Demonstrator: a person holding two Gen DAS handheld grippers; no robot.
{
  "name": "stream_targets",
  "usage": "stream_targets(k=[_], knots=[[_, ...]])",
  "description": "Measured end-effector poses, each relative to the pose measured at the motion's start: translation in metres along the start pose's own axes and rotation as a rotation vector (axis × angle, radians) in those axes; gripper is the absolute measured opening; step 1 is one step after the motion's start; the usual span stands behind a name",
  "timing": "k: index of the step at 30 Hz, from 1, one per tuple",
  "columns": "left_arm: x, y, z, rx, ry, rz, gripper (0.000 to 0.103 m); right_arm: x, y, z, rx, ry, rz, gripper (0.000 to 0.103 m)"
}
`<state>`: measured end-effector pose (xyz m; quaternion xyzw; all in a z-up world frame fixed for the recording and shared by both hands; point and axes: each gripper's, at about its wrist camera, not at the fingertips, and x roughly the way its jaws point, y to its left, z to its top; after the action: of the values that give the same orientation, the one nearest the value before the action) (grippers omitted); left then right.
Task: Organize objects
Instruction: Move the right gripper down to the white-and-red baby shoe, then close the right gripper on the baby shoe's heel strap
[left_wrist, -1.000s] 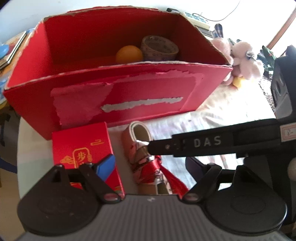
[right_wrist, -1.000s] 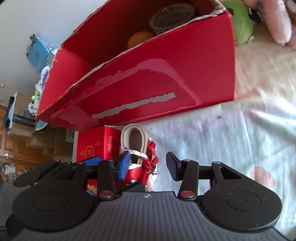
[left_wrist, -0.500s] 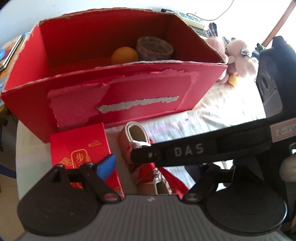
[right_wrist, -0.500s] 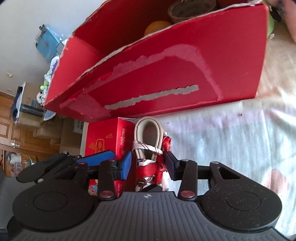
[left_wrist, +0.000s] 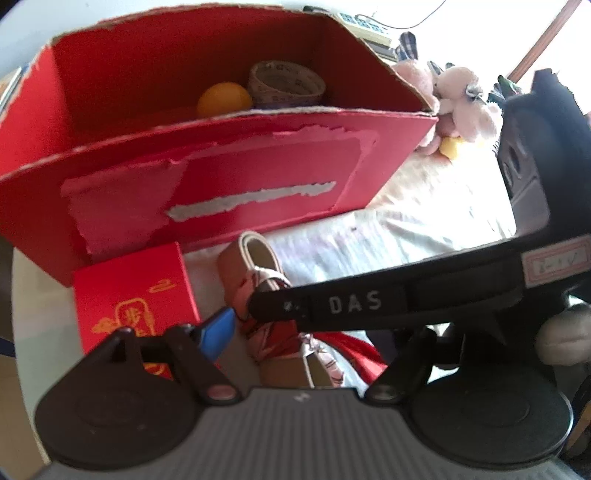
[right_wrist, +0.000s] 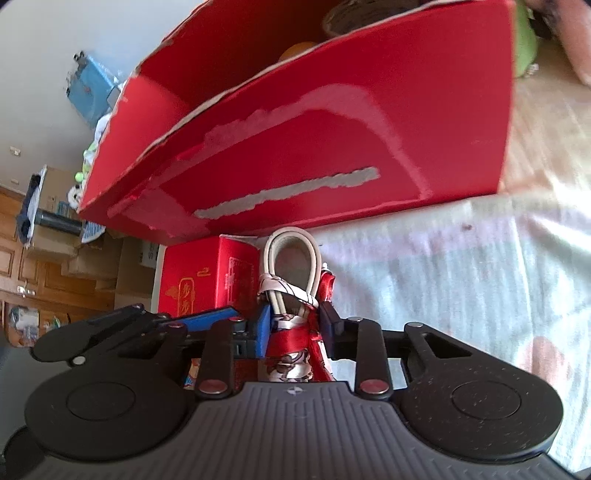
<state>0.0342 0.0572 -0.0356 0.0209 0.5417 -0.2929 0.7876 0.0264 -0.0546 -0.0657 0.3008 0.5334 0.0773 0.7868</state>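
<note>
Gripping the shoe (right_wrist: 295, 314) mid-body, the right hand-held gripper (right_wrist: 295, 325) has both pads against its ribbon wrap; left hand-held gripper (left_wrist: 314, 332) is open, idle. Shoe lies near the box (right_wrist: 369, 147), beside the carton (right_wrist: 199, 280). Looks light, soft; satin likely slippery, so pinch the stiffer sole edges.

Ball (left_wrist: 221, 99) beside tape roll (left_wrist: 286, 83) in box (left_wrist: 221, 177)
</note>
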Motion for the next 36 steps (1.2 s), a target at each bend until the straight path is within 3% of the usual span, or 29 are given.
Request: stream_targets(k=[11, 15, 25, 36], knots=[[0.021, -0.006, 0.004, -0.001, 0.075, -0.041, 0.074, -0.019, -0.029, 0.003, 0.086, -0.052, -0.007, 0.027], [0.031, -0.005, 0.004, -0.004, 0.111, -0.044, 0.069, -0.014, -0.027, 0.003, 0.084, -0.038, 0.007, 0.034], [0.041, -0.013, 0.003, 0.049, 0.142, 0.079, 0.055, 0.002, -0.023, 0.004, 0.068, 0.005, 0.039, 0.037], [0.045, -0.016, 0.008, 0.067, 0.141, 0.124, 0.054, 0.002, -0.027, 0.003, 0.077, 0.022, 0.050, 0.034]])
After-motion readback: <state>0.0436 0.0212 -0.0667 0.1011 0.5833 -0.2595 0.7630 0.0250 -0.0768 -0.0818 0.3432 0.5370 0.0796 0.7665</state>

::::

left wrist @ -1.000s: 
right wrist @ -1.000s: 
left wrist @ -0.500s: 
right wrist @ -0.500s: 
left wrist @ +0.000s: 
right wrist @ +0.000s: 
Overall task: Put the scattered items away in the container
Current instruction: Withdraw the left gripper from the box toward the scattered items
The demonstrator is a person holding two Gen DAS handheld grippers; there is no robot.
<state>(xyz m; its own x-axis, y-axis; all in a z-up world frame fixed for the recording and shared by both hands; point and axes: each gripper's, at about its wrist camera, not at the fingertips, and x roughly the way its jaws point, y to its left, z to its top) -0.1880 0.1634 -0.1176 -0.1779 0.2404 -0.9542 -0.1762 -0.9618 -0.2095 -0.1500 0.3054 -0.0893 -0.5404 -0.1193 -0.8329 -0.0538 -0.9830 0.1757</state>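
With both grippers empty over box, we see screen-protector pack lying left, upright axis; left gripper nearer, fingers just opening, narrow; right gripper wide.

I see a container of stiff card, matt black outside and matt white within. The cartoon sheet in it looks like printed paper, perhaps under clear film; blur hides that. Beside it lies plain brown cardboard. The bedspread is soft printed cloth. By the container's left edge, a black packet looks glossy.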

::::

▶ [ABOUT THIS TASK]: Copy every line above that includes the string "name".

▶ [EXERCISE ANSWER]:
  "name": "stream_targets",
  "description": "Measured end-effector poses, each relative to the pose measured at the motion's start: translation in metres along the start pose's own axes and rotation as a rotation vector (axis × angle, radians) in those axes; gripper is the absolute measured opening; step 1 is one step after the motion's start; the usual span stands behind a name",

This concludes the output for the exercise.